● **REQUIREMENT**:
Among the entries, which lines carry the string "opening"? Copy each of them.

● **SOURCE DATA**:

= Beginning of Section =

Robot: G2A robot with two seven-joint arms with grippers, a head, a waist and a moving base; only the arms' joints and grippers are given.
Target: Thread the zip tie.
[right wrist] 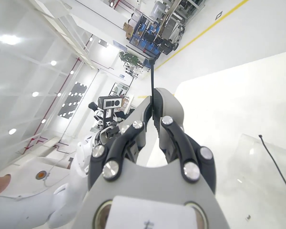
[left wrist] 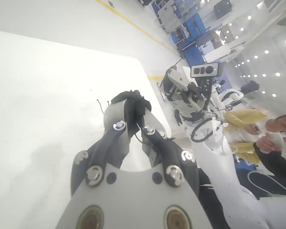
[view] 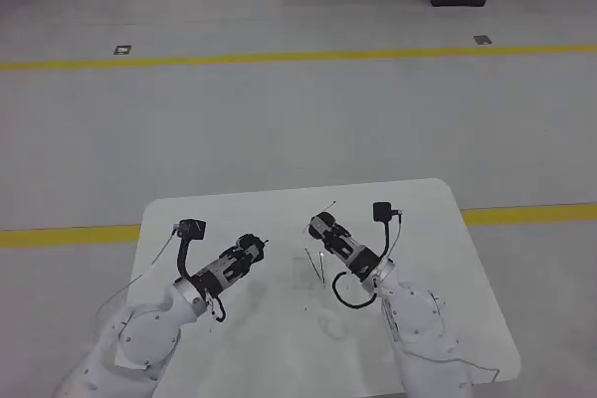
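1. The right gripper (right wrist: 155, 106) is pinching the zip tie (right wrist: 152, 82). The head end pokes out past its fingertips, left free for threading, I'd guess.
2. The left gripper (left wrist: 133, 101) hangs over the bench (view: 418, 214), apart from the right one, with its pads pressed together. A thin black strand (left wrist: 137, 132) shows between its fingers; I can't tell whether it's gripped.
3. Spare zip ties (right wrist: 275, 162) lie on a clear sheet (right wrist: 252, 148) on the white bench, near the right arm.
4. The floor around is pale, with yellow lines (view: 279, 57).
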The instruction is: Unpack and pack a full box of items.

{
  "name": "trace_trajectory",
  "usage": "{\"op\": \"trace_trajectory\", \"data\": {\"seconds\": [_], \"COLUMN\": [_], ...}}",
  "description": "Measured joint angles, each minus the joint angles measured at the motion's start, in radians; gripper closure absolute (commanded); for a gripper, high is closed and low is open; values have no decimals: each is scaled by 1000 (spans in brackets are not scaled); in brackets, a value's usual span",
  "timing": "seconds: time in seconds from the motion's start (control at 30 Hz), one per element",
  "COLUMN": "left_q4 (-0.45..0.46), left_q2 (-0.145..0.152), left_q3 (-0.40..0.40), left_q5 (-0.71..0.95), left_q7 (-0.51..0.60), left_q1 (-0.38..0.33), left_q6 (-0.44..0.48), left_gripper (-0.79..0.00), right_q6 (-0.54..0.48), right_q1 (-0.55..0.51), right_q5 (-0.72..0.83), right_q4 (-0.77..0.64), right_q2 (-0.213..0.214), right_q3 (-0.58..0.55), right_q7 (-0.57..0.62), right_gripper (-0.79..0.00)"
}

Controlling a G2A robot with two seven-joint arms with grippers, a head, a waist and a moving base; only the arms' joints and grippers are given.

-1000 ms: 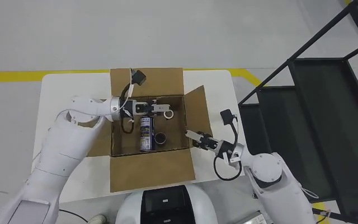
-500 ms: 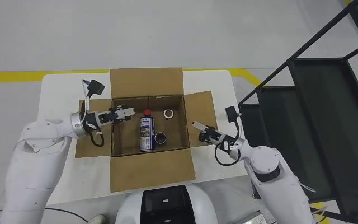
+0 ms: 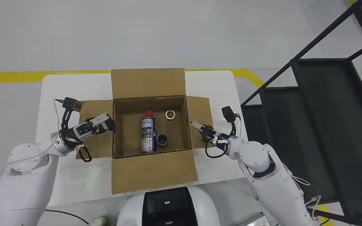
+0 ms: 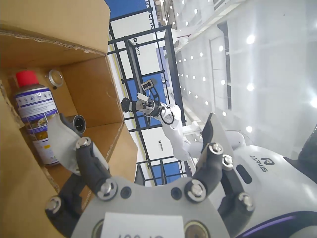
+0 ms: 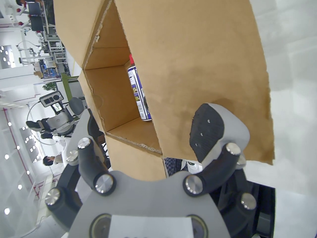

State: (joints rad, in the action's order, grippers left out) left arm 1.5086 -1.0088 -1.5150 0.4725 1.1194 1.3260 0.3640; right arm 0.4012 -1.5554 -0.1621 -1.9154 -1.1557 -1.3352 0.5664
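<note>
An open cardboard box (image 3: pixel 148 83) stands mid-table with its four flaps spread out. Inside lie a blue spray can (image 3: pixel 147 131) with a red cap, a metal ring (image 3: pixel 170 114) and a dark cylinder (image 3: pixel 162 138). My left gripper (image 3: pixel 106 121) hangs open over the left flap (image 3: pixel 93 144), just outside the box wall; in its own view the left gripper (image 4: pixel 138 137) frames the can (image 4: pixel 34 110), ring (image 4: pixel 55 77) and cylinder (image 4: pixel 77 122). My right gripper (image 3: pixel 196 125) is open over the right flap (image 3: pixel 201 110). The right gripper (image 5: pixel 148 134) has that flap (image 5: pixel 198 63) by its fingers, with the can (image 5: pixel 138 92) beyond.
The white table (image 3: pixel 59 90) shows bare strips left of, right of and behind the box. The front flap (image 3: pixel 153 168) reaches the near edge. A black metal stair frame (image 3: pixel 300 107) stands to the right of the table.
My left gripper pulled out of the box, from beside the ring to over the left flap. My right gripper moved a little toward the box, onto the right flap.
</note>
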Motion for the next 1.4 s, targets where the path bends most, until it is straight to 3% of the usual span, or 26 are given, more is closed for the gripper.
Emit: {"op": "trace_trajectory", "data": {"seconds": [0.17,0.43,0.63,0.83,1.07,1.27,1.4], "left_q4": [12,10,6,-3,-9,-9,-9], "left_q2": [1,2,4,5,4,4,4], "left_q3": [7,14,12,12,17,17,17], "left_q5": [-2,12,26,48,55,55,55], "left_q7": [3,16,18,31,39,39,39], "left_q1": [4,-6,-6,-3,-5,-4,-4], "left_q6": [9,23,39,66,71,71,71], "left_gripper": [-785,-785,-785,-785,-785,-785,-785], "right_q6": [70,-26,-31,74,259,302,302], "right_q1": [32,30,94,281,517,622,623], "right_q5": [-34,-88,-214,-365,-458,-449,-448], "right_q4": [-19,-130,-179,-93,86,204,206], "right_q2": [-2,1,-1,-28,-96,-144,-144], "right_q3": [37,57,156,360,588,686,687], "right_q7": [-1,-4,34,151,204,225,227], "right_gripper": [-785,-785,-785,-785,-785,-785,-785]}}
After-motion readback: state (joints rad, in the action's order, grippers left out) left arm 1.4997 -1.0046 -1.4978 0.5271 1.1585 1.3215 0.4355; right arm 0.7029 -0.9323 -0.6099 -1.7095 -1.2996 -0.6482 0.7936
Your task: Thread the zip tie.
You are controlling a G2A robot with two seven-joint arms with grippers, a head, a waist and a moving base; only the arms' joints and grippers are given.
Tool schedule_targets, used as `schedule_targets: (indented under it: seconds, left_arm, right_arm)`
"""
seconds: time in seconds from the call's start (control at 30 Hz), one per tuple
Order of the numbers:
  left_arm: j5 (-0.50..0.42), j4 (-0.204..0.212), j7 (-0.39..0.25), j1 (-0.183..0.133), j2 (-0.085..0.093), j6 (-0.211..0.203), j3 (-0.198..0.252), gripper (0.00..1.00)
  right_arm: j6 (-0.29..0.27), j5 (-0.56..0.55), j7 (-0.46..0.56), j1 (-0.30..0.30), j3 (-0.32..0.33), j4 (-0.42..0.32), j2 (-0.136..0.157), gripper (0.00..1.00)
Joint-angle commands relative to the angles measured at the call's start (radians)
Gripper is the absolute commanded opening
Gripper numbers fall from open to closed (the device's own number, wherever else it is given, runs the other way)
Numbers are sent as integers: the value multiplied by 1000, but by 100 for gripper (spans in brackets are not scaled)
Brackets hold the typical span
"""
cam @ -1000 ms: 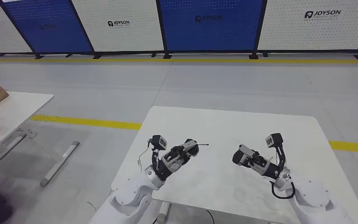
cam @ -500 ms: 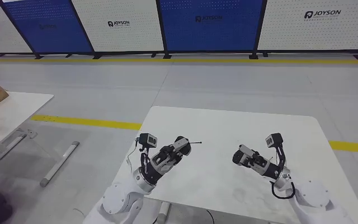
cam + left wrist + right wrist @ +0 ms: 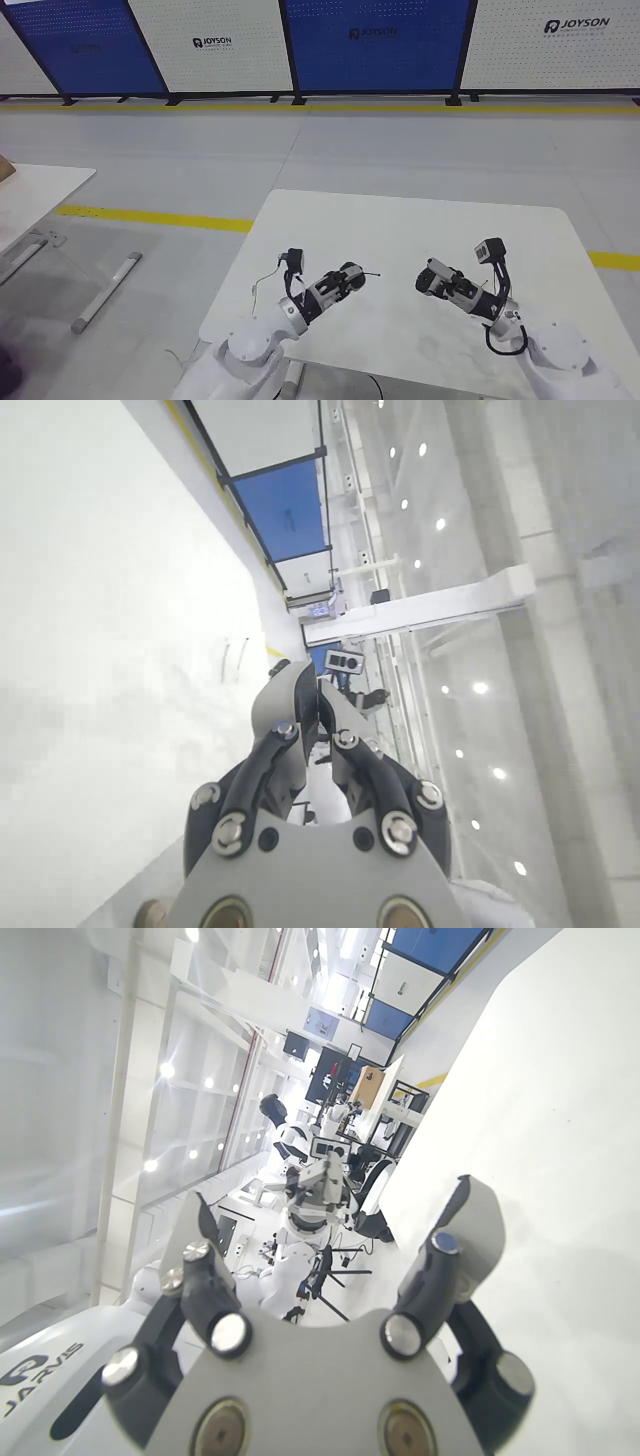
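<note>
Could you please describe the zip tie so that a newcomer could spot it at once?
Over the white table, find the left gripper, which faces the right gripper. The zip tie is the thin black strip poking from its shut jaws toward that other gripper. It is far slimmer than either gripper, and the only thing held.

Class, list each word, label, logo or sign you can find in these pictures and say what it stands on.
Brand logo with wordmark (not copied): white wall panel.
Same logo: second white wall panel.
Same wordmark, faint: blue wall panel.
Another wordmark: right arm's shell.
Poster: too small to read.
Lit display: blurred.
None on the zip tie or table.
</note>
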Motion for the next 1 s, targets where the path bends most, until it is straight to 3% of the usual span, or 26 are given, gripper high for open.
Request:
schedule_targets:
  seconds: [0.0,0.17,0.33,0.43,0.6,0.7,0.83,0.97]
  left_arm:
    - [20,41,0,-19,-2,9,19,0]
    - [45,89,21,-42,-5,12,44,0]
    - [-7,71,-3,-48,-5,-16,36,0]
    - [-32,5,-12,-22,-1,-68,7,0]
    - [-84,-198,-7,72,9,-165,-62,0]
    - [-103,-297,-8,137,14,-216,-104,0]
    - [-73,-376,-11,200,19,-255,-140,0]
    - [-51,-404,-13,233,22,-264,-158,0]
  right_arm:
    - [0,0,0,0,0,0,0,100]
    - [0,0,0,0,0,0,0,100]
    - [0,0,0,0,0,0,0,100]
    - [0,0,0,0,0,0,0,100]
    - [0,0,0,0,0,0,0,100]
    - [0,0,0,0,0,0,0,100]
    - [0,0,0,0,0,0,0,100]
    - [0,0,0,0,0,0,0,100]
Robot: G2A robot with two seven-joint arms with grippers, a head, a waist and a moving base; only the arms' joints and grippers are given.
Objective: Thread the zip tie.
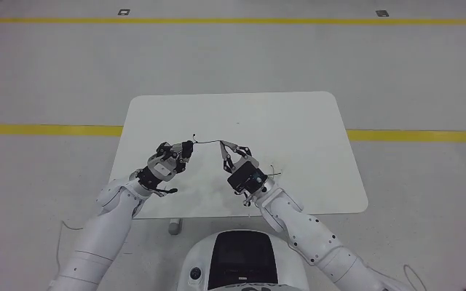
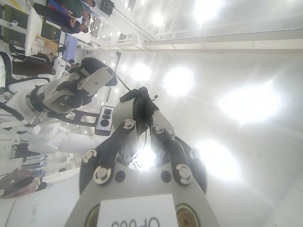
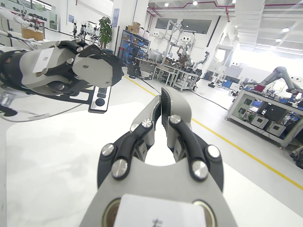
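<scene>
White printed label (image 3: 42, 59) on the left gripper (image 3: 118, 69), second label (image 3: 161, 211) on the right gripper (image 3: 162, 95), neither clearly legible.

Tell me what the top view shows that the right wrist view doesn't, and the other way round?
Top view alone: the whole white table from above, with the zip tie a clear thin line strung from the left jaws to the right jaws. Right wrist view alone: the right jaws seen pressed together up close, plus a potted plant and workbenches in the room behind. Shared: the table, both sets of jaws, a yellow floor line.
</scene>
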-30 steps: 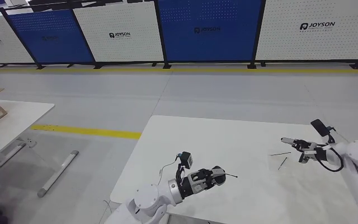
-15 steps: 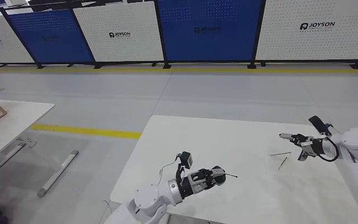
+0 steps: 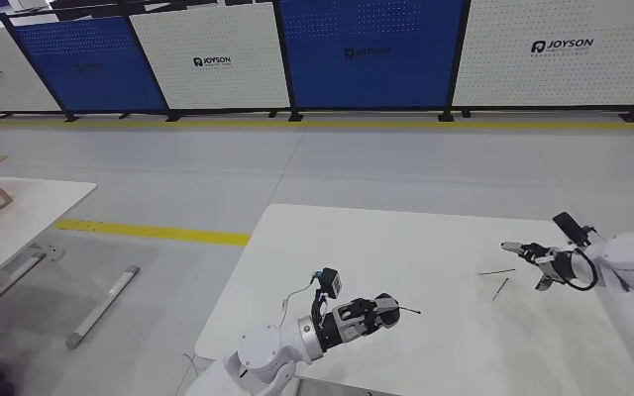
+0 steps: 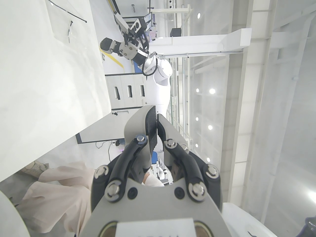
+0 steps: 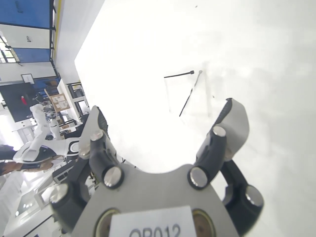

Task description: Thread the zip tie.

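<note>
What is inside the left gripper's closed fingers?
A thin black zip tie pokes out of the left gripper over the white table. The clamped part is hidden between the pressed pads, so how much is held cannot be seen.

In the top view a thin black strip (image 3: pixel 407 311) juts from the left gripper (image 3: pixel 388 309), too small to tell as a zip tie. Its held end is hidden between the pressed-together pads (image 4: pixel 151 124). The right arm (image 3: pixel 616 259) runs off the picture's edge.
</note>
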Robot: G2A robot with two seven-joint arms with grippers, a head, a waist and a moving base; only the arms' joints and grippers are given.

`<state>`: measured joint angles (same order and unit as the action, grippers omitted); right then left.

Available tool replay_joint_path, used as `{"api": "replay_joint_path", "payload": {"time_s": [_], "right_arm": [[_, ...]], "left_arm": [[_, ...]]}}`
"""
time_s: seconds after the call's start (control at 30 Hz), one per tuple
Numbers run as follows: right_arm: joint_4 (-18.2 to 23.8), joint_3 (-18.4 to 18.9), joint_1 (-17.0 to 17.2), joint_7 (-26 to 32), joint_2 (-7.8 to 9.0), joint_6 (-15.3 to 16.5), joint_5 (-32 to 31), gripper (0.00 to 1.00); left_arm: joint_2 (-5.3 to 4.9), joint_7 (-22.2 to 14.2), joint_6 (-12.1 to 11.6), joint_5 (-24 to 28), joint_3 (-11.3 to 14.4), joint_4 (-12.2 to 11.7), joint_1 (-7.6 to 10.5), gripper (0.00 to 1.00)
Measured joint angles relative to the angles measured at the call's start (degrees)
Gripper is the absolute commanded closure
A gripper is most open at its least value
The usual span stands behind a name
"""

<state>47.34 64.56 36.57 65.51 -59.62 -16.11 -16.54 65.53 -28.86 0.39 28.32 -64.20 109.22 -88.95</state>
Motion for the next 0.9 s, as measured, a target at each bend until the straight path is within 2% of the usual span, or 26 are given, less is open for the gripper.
{"api": "replay_joint_path", "payload": {"time_s": [0.17, 0.4, 0.53, 0.7, 0.77, 0.8, 0.83, 0.9], "right_arm": [[-3.4, -3.6, -2.6, 0.4, -1.07, -0.7, -2.7, 0.00], [-3.4, -3.5, -2.6, 0.4, -1.06, -0.7, -2.7, 0.00], [-2.5, -3.5, -1.7, -1.6, -1.23, -0.1, -1.9, 0.00], [-4.3, -4.9, -3.5, -0.7, -1.80, -0.4, -2.7, 0.00], [-5.7, -5.6, -4.3, -1.1, -2.21, -0.9, -2.9, 0.38], [-6.4, -5.9, -4.7, -1.3, -2.39, -1.1, -2.9, 0.46], [-7.3, -6.3, -5.2, -1.4, -2.64, -1.2, -2.9, 0.51], [-8.6, -6.9, -5.9, -1.6, -3.03, -1.2, -3.0, 0.47]], "left_arm": [[0.00, 0.0, 0.0, 0.0, 0.0, 0.0, 0.00, 1.00], [0.00, 0.0, 0.0, 0.0, 0.0, 0.0, 0.00, 1.00], [0.00, 0.0, 0.0, 0.0, 0.0, 0.0, 0.00, 1.00], [0.00, 0.0, 0.0, 0.0, 0.0, 0.0, 0.00, 1.00], [0.00, 0.0, 0.0, 0.0, 0.0, 0.0, 0.00, 1.00], [0.00, 0.0, 0.0, 0.0, 0.0, 0.0, 0.00, 1.00], [0.00, 0.0, 0.0, 0.0, 0.0, 0.0, 0.00, 1.00], [0.00, 0.0, 0.0, 0.0, 0.0, 0.0, 0.00, 1.00]]}}
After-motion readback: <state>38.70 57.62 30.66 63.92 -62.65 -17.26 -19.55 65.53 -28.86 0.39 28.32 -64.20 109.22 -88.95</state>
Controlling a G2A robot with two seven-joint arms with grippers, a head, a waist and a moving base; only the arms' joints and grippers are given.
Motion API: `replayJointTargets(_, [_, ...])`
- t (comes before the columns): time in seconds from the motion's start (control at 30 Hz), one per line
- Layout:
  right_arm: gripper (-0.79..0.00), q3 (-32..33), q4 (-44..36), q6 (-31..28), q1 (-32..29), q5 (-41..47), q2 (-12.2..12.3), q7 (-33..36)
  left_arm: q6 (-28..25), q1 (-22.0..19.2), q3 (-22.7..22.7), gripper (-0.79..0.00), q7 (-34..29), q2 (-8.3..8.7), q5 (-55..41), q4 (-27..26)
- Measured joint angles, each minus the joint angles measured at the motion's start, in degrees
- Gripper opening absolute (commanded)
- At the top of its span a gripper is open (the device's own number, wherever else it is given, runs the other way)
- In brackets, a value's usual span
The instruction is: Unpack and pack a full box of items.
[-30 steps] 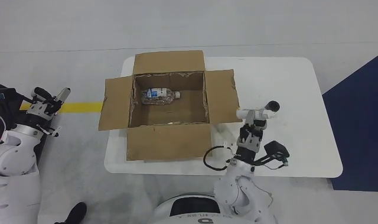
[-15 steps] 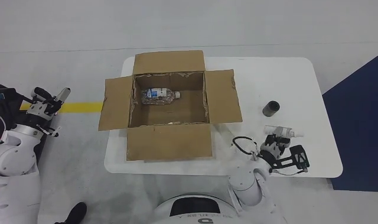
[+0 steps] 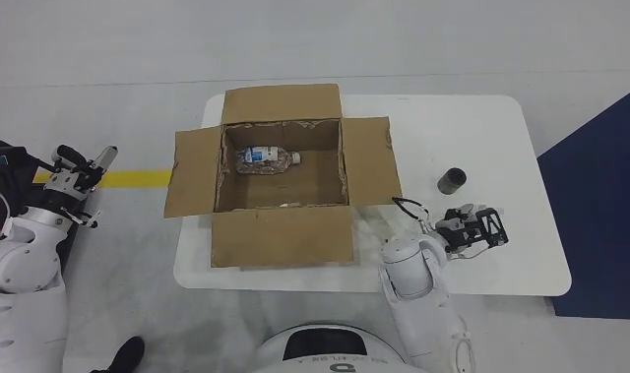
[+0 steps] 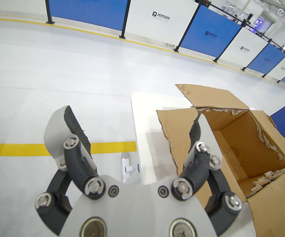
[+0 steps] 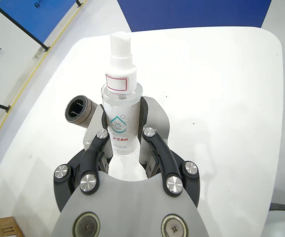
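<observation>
Jaws of the right gripper (image 5: 123, 114) are closed narrow on a clear plastic spray bottle with a white pump cap (image 5: 119, 92). Its black pads press both sides of the bottle's body, and the cap end juts out past the fingertips. This gripper (image 3: 482, 227) is over the white rounded table (image 3: 512, 137), toward its near right corner. A dark grey cylinder (image 3: 452, 181) sits on the tabletop just beside it, seen as an open-ended tube (image 5: 77, 112) in the right wrist view. The left gripper (image 4: 132, 122) has its jaws spread wide with nothing between them, and it sits off the table's left edge, over the floor. An open brown cardboard box (image 3: 379, 161) occupies the table's left half, its flaps folded outward. Inside, a clear plastic bottle with a blue and white label (image 3: 268, 158) lies on its side near the box's far wall.
</observation>
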Motion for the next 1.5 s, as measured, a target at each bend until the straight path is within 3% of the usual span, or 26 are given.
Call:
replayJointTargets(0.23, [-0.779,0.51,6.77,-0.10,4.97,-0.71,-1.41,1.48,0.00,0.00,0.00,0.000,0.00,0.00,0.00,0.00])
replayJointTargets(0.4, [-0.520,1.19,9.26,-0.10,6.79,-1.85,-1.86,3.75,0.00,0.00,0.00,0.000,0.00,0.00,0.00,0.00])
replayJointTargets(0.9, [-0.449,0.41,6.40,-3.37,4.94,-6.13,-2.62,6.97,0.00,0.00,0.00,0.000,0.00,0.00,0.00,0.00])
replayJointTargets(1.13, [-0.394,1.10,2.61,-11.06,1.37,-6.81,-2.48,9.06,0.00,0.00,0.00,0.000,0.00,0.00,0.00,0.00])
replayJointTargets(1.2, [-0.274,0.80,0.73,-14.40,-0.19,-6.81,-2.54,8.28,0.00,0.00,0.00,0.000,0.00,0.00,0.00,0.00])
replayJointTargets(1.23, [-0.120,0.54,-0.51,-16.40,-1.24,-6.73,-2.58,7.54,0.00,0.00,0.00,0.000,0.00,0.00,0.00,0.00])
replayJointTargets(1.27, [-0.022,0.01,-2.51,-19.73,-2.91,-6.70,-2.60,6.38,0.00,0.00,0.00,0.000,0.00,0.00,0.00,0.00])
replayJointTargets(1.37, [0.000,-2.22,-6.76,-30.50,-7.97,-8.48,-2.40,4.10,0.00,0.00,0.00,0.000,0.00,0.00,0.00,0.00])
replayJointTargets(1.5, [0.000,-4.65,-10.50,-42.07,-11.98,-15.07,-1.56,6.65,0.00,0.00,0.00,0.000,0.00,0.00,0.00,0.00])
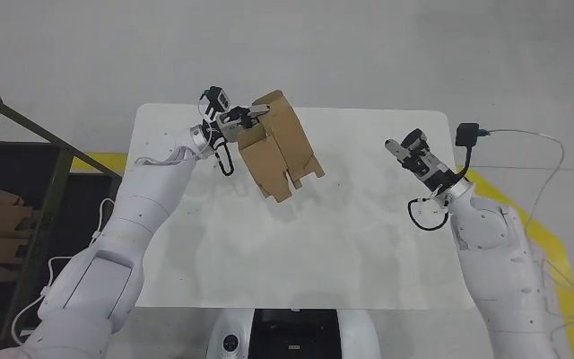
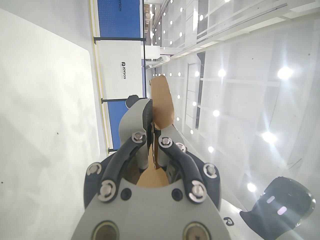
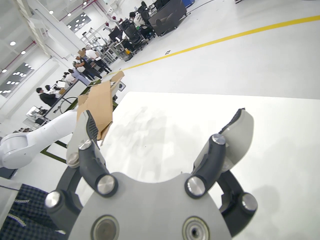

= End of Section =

● **OUTPUT**:
Gripper is the absolute commanded opening
- Gripper opening absolute (commanded)

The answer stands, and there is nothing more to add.